We left White Rock at 10 AM on the 21st for Lake City, Colorado. After a couple stops in Espanola and Tres Piedras to pick up Edward and Rob, we were on our way back to the San Juans. We decided on the road through Alamosa, Del Norte, etc. which is probably a half hour shorter than the road over Wolf Creek Pass. In true LAM form, we started working on an epic even before finding a campsite. We unknowingly split up before reaching Lake City, when one group turned off to an overlook to catch the view of Wetterhorn and Uncompaghre above Lake City.

Wetterhorn Peak

Meanwhile, Gina and I drove up the Engineer Pass Rd. to find a campsit--hoping the others were ahead of us. After choosing a nice site along the road to the Matterhorn Creek trailhead, and not yet seeing the others, I went off in search of our missing group and luckily found them. After setting up camp by 6, we enjoyed happy hour with the highlight being many hilarious Forest Service stories, "wisdom", and jokes from Rob Deyerberg.

Looking back down the trail going up Wetterhorn Peak

The next morning, we got up and hit the trailhead by 7AM. (Gina, not wanting to climb too high with our baby on the way, stayed behind with Tasha and went on a nice hike up the Aspen Gulch trail down the rode near Henson.) The Wetterhorn trail follows an old road along Matterhorn Creek, up into the basin between Wetterhorn (14015 ft) and Matterhorn (13590 ft.). Once in the basin we traversed west to climb onto the southeast ridge of Wetterhorn.
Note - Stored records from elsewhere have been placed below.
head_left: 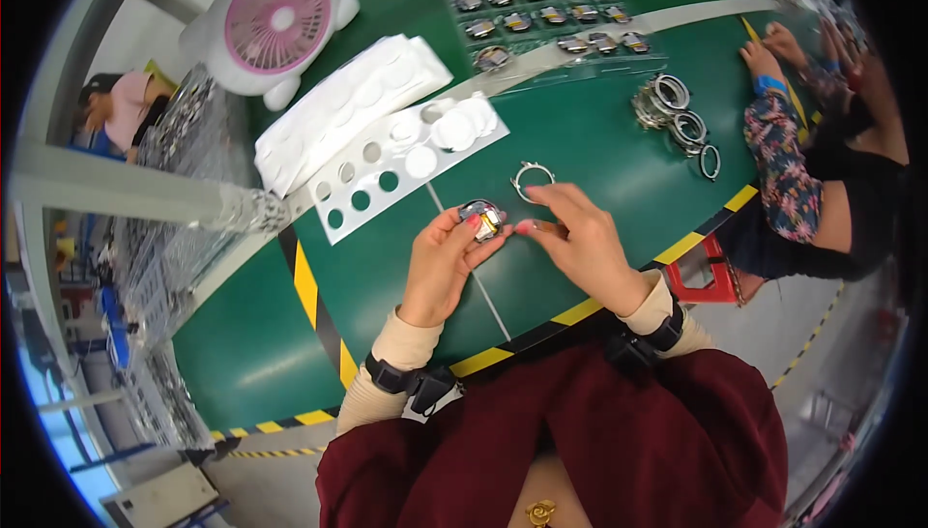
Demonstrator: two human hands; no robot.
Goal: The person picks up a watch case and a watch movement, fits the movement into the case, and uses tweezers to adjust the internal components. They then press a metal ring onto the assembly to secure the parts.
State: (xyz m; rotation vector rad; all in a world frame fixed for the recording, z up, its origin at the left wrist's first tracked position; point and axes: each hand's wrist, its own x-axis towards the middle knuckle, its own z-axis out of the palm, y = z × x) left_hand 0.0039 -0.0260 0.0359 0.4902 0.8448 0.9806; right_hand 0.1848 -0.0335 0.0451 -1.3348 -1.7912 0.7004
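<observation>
My left hand (439, 267) is closed, its thumb and fingertips pinching a small round watch-like module (480, 220). The module has a dark rim, with silver and yellow parts on its face. My right hand (592, 249) is close by on the right, thumb and index finger apart. Its index fingertip reaches the lower edge of a thin silver ring (533, 178) with small lugs, lying on the green table; whether it touches the ring I cannot tell. The right thumb tip is just beside the module. My other right fingers are partly hidden.
A white sheet with round cutouts (346, 220) and white padded sheets (353, 107) lie left. Behind them stands a pink-and-white fan (280, 20). Trays of similar modules (534, 17) are at the back. Silver rings (671, 93) lie right, near another person's arm (778, 156).
</observation>
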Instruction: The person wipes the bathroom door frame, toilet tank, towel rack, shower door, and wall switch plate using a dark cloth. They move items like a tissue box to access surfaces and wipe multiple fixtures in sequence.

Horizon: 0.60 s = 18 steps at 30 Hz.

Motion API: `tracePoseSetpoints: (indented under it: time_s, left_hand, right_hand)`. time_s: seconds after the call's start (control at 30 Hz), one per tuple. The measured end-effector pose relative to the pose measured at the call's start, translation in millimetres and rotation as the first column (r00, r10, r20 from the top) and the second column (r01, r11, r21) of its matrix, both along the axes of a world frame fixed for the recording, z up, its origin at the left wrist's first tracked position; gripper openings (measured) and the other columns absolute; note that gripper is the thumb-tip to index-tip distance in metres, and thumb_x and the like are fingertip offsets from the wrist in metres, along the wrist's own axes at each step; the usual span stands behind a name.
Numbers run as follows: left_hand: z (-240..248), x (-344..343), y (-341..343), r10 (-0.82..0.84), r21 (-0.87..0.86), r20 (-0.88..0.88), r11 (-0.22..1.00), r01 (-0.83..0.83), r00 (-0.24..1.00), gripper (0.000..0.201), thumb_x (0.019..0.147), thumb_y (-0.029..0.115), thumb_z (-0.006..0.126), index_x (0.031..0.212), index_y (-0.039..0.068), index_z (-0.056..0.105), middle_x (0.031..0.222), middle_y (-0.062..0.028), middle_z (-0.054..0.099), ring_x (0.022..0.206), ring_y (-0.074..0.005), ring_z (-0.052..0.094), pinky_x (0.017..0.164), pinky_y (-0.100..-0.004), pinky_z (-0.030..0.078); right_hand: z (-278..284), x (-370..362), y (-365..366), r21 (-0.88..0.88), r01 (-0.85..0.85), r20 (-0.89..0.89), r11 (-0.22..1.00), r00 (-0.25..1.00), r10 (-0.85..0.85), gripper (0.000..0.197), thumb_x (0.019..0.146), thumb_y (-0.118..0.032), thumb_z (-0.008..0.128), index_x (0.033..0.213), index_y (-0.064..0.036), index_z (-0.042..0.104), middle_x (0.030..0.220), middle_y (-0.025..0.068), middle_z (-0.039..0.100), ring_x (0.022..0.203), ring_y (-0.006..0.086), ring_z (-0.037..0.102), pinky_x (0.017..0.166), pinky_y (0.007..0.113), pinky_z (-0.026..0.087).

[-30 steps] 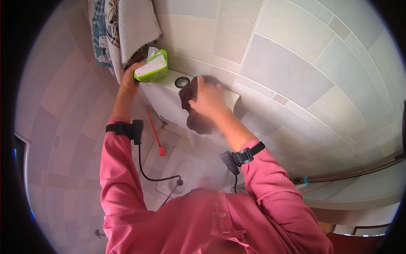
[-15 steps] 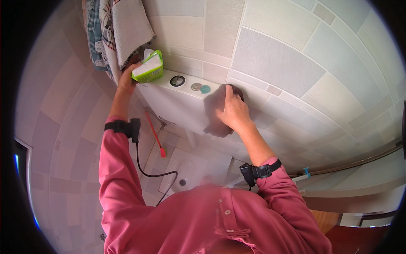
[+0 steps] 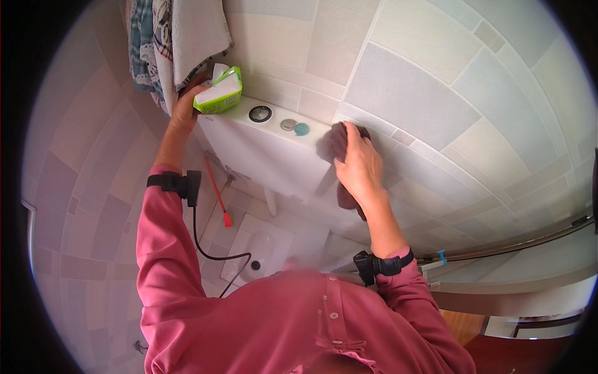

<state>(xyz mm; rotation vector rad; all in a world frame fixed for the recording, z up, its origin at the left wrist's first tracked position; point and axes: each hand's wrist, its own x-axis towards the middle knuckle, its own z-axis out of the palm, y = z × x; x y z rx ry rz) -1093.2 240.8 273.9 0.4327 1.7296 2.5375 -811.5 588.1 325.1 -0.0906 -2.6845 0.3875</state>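
Note:
My left hand (image 3: 184,111) grips the left end of a green-and-white tissue pack (image 3: 219,98), its fingers partly hidden behind it. A white tissue sticks up from the pack's top. The pack is over the left end of a white toilet cistern (image 3: 268,146). At the cistern's right end, my right hand (image 3: 361,167) is closed on a dark brown cloth (image 3: 339,138). The cloth lies against the corner of the cistern, and part of it hangs below the hand. Between my hands, the cistern top bears a round flush button (image 3: 260,113) and two round stickers (image 3: 294,126).
Towels (image 3: 199,40) hang at the upper left, close to my left hand. Below the cistern are a red-handled tool (image 3: 219,196) and a white squat toilet (image 3: 274,240). A black cable (image 3: 208,250) hangs from my left wrist strap. Tiled wall (image 3: 411,93) rises behind.
My right hand has moved a little right with the brown cloth, which is now bunched at the cistern's right end. My left hand keeps hold of the tissue pack.

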Motion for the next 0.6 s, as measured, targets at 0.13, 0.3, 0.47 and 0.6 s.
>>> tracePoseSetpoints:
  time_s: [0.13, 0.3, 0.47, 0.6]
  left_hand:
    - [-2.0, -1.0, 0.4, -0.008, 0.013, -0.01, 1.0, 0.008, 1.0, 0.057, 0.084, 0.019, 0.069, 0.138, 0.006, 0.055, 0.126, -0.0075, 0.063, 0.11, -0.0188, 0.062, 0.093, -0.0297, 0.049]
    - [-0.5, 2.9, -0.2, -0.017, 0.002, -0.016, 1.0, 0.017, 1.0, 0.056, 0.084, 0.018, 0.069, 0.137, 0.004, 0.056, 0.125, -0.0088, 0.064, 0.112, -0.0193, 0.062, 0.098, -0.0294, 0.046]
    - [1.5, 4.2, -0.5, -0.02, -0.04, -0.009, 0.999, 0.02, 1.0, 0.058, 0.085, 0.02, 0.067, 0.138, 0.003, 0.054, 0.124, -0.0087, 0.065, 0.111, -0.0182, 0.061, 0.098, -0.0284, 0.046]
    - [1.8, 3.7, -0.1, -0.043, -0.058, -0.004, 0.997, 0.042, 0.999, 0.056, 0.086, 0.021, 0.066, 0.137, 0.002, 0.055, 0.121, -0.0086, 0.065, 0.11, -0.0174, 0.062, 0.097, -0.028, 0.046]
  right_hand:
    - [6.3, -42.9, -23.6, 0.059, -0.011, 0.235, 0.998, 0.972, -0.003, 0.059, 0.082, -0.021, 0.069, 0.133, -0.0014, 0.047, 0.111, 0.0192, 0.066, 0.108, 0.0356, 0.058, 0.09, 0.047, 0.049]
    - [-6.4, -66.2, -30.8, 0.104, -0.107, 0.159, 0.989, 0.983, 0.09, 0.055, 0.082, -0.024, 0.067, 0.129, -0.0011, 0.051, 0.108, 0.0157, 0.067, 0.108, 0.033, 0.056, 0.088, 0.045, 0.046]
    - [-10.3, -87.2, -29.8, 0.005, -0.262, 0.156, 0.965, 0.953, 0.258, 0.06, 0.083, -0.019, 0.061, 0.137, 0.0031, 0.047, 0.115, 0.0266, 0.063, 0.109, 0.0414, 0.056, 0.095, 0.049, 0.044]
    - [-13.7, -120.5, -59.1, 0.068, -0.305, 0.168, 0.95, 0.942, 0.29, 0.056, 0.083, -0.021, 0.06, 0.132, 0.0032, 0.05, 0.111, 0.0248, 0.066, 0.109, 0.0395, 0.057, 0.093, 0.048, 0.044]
The views of Wetterhorn's upper cliffs were fantastic. Once on the ridge, the route follows the crest, or just below it, up to a formation called the Sharksfin. The route to this point can follow well climbed 2nd class gullies, with many opportunities for alternative ways on fun 3rd or even 4th class rock. Routefinding was never much of a challenge, given the well worn trails from the number of people who are taken up with 14'er fever these days. Once at the Sharksfin we waited for a large group of people to descend before climbing the final pitch to the top. This is gained by climbing through a notch and descending a few feet down a cool slab to the base of the final cliff band. The last 150 feet are obvious and consist of some of the funnest climbing I've ever done on a 14'er. Too bad it wasn't 1000 feet.

From the top of Wetterhorn Peak looking over
Matterhorn Peak at Uncompaghre Peak

The final pitch is on solid 3rd class rock (possibly 4th depending on the route chosen) with moderate exposure--fun, continuous scrambling. We wanted to do laps on it. Well, we reached the summit by 10 and celebrated Edward's first 14'er with summit snacks and great views of the San Juans, including close-ups of Uncompaghre, Coxcomb, and Redcliff. After an hour on the summit, and still no clouds in the sky, we decided to descend and cruise over to the Matterhorn. On the way down, Rob Deyerberg did the short 3rd-class scramble up the Sharkfin tower. Once off the ridge, we traversed through a boulder field to reach the lower slopes of Matterhorn Pk. Our route led up its steep grassy lower slopes to reach a rocky area below the summit. 2nd class climbing (possibly 3rd) leads to a rocky narrow summit area with great views of both Wetterhorn and Uncompaghre. After another hour of lazing on the summit under clear skies, we finallly descended back to camp. Most of the group packed up and headed back home, but Gina, James and I stayed behind to enjoy another night in the cool, spruce and aspen scented high mountain air.